• Exercise brief: Give back, word for word, only the lines from the one containing "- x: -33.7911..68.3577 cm" to the end of the listing below.

• Given data:
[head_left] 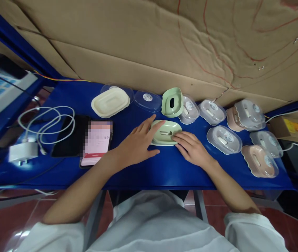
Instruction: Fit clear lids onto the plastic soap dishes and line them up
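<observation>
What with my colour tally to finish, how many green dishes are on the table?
2. The near green dish lies between the left hand and right hand; the far green dish sits behind it, near the cardboard. More could be hidden underneath.

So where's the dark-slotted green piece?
Head view, right of centre: the green piece sits beyond the green dish, between a clear lid and a lidded box.

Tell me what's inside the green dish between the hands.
A small pale bar shows mid-floor in the green dish. The left hand and right hand cover parts of the dish's ends; what lies beneath them cannot be seen.
</observation>
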The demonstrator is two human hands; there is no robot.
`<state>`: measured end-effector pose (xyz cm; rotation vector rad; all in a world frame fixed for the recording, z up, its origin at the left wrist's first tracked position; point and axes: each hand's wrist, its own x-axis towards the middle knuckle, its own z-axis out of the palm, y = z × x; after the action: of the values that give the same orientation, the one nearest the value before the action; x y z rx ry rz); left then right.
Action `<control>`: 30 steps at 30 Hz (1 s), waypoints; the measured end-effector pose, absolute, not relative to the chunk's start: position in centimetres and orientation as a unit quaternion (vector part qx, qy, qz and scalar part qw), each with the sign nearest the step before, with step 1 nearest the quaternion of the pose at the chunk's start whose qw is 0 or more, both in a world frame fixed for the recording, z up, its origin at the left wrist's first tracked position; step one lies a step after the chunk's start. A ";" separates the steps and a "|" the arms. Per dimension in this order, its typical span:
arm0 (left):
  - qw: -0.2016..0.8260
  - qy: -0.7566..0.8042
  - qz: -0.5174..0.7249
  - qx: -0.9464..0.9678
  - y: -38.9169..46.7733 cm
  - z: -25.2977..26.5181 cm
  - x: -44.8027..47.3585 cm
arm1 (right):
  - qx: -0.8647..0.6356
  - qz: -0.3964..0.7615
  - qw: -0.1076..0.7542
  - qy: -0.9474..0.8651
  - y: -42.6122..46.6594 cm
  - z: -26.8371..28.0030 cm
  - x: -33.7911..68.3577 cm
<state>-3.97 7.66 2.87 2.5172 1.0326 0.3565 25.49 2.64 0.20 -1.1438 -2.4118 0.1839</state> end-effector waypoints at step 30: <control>0.130 0.434 0.127 0.883 8.0 2.9 -3.5 | -0.499 0.373 0.426 -0.657 6.1 1.0 26.2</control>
<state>-3.53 8.04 2.93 2.5650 1.2604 0.3703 26.17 6.06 0.97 -1.2464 -1.6416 0.9324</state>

• Expected answer:
  - x: -33.7911..68.3577 cm
<state>-3.97 7.66 2.87 2.5172 1.0326 0.3565 25.49 2.64 0.20 -1.1438 -2.4118 0.1839</state> end-effector waypoints at step 30: <control>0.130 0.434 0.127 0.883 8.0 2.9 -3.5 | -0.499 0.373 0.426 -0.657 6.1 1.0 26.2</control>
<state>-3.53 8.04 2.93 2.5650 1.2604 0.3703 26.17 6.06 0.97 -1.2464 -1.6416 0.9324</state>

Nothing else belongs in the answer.